Vertreter des öffentlichen Gesundheitswesens sagen, dass es wahrscheinlich ist, dass auch die Rattenpopulation in Indien wächst, indem sie die Menge verlassener Kadaver mit wilden Hunden teilt und die Wahrscheinlichkeit von Ausbrüchen der Beulenpest und anderer durch Nagetiere übertragener menschlicher Krankheiten erhöht. Auch Tierkrankheiten können zunehmen. Geier sind resistent gegen Milzbrand, Brucellose und andere Tierkrankheiten und bekämpfen diese durch den Verzehr von kontaminiertem Fleisch. Auf diese Weise werden Reservoirs infektiöser Organismen entfernt. Einige Gemeinden greifen jetzt auf das Begraben oder Verbrennen von Kadavern zurück und investieren kostbares Land, Brennholz und fossile Brennstoffe, um das zu ersetzen, was Rahmani "das schöne System, das uns die Natur gegeben hat" nennt.

Die Zeit ist nicht auf der Seite der Forscher, da sie versuchen, Geierküken zu fangen, bevor die Vögel im Nest sterben, vergiftet durch kontaminiertes Aas. Die Wahrscheinlichkeit, dass ein junger Geier in freier Wildbahn das Zuchtalter erreicht, ist nahezu Null. Das Team hat in drei Tagen seine Quote von acht Langschnabelgeiern von den Bandhavgarh-Klippen geholt und Saravanan hat die Vögel in das Brutzentrum in Pinjore nördlich von Delhi gebracht. Als ich Cuthbert frage, wie wahrscheinlich es ist, dass das Zuchtprogramm sein Ziel, 450 Geier zu fangen, erreicht, schüttelt er den Kopf und wendet sich ab.

Im Vergleich zu Langschnabelgeiern sind Weißrückengeier weiter verbreitet und schwerer zu finden - sie nisten eher in Bäumen als auf Klippen, sodass die Überreste ihrer Population fast überall sein könnten. An einem heißen Nachmittag fährt unser Jeep aus dem Tor des Bandhavgarh-Nationalparks. Bald hüllt der Geruch von verrottenden Windeln den Jeep ein. Wir alle rufen dem Fahrer zu, er solle anhalten, und er tritt auf die Bremse. Wir springen heraus und verfolgen den vertrauten Gestank an einer Bank entlang bis zu einem Wäldchen mit hohen Bäumen. Aber es gibt kein Geiernest. Nur ein verwesender Kuhkadaver, unbeaufsichtigt.

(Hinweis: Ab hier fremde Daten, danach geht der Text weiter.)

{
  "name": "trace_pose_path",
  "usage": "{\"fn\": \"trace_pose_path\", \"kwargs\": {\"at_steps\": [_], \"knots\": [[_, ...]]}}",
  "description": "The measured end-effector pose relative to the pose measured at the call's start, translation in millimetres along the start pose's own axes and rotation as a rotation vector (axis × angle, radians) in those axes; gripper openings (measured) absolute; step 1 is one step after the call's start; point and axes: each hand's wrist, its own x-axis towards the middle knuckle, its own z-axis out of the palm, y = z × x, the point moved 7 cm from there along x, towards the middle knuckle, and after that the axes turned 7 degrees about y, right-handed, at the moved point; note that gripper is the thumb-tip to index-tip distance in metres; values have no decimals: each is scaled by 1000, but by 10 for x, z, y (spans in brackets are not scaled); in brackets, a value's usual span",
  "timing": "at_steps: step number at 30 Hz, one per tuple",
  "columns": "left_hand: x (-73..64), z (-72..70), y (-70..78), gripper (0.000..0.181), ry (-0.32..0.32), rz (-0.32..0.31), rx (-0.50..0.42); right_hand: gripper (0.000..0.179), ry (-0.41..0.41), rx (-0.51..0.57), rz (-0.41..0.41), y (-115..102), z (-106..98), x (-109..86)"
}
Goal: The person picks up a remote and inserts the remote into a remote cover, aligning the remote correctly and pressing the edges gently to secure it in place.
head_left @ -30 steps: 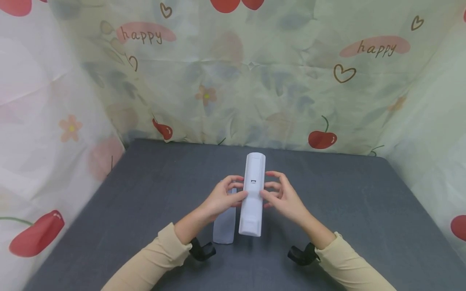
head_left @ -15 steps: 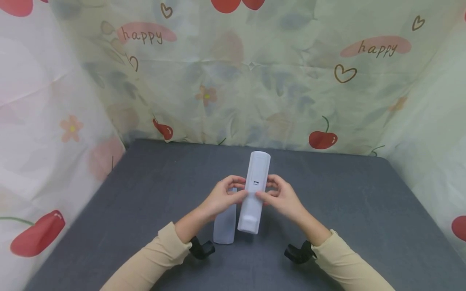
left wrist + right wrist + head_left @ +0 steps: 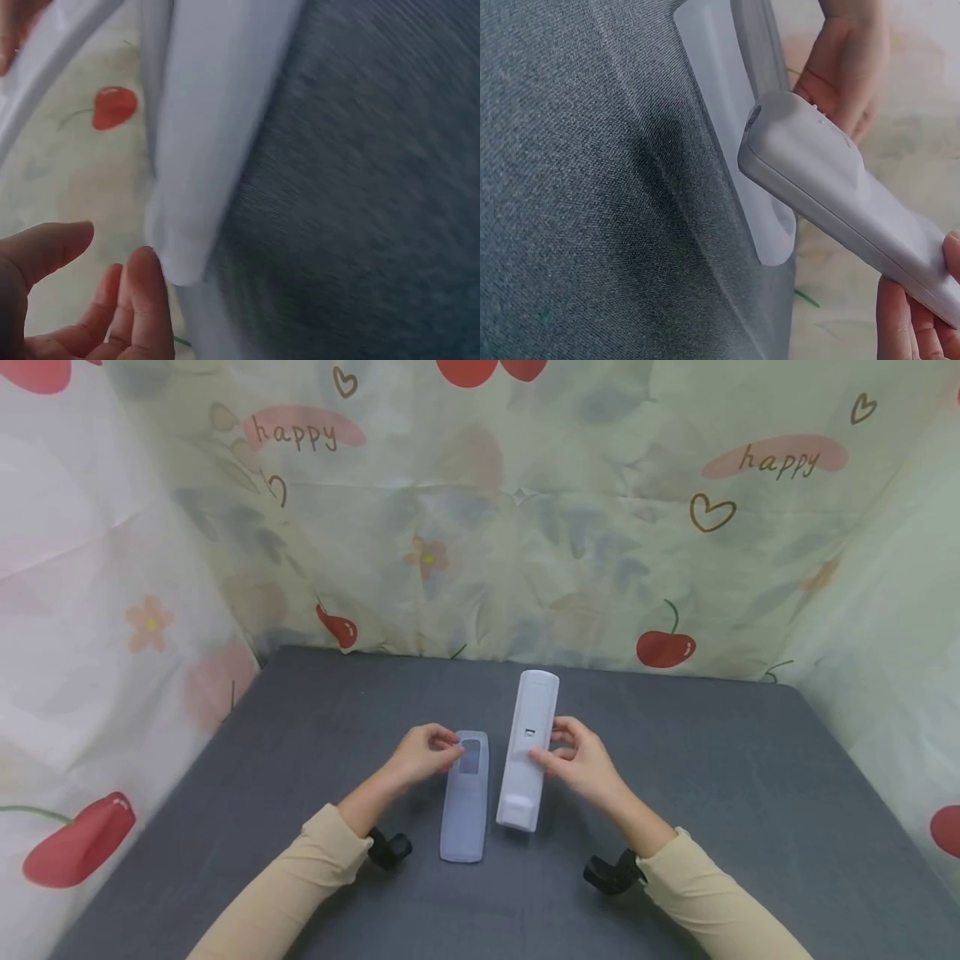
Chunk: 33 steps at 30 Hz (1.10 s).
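My right hand (image 3: 583, 767) grips a white remote control (image 3: 520, 781) by its right side, thumb on the upturned back and fingers along the edge. The remote is raised above the table, slightly tilted. To its left a translucent remote cover (image 3: 463, 818) with a window cut-out lies flat. Beside the cover's far end is my left hand (image 3: 426, 753), its fingers loosely bent. In the left wrist view, the thumb and fingers of the left hand (image 3: 112, 315) are apart with nothing between them, fingertips right at the end of the cover (image 3: 202, 120).
A dark grey cloth-covered table (image 3: 675, 793) extends around both hands. Patterned fabric (image 3: 517, 527) with cherries and hearts hangs at the back and both sides. Black wrist straps with mounts (image 3: 390, 850) sit at both wrists.
My left hand has let go of the remote and moved left to the far end of the cover, uncovering more of it. The right hand keeps hold of the remote, now slightly tilted.
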Motion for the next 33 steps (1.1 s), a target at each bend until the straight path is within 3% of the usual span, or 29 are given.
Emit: {"fn": "trace_pose_path", "kwargs": {"at_steps": [5, 10, 20, 26, 33], "knots": [[45, -10, -168, 32, -8, -50, 114, 51, 9, -25, 15, 40, 15, 43], [54, 47, -290, 35, -40, -113, 120, 51, 16, -29, 18, 70, 28, 88], [50, 69, -290, 26, -13, -128, 184, 50, 26, -9, 15, 69, 95, 158], [46, 57, -292, 20, -5, -133, 148, 47, 108, 18, 15, 101, 115, 241], [38, 56, -308, 20, -17, -139, 129, 45, 268, 196, -87, 74, 132, 305]]}}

Stunden später finden wir dank eines scharfäugigen lokalen Waldhüters ein Nest - einen Heuhaufen Zweige in einem hohen Baum. Cuthbert und Wesley werfen eine Leine über einen Ast und kämpfen freundlich darum, wer klettern darf. Ein Küken bringt die Frage in den Wahnsinn, wenn es lässig zu seinen Eltern auf einen benachbarten Baum flattert. Dieses Küken ist geflüchtet; sie werden es jetzt nie fangen. Wir beobachten den Jungen schweigend. Es ist der Gefangennahme und einem langweiligen Leben in einem Zuchtzentrum entkommen - und in den sicheren Tod geflohen.

Susan McGrath aus Seattle , die in der Februar-Ausgabe 2003 über Kormorane schrieb, ist auf Umweltthemen spezialisiert.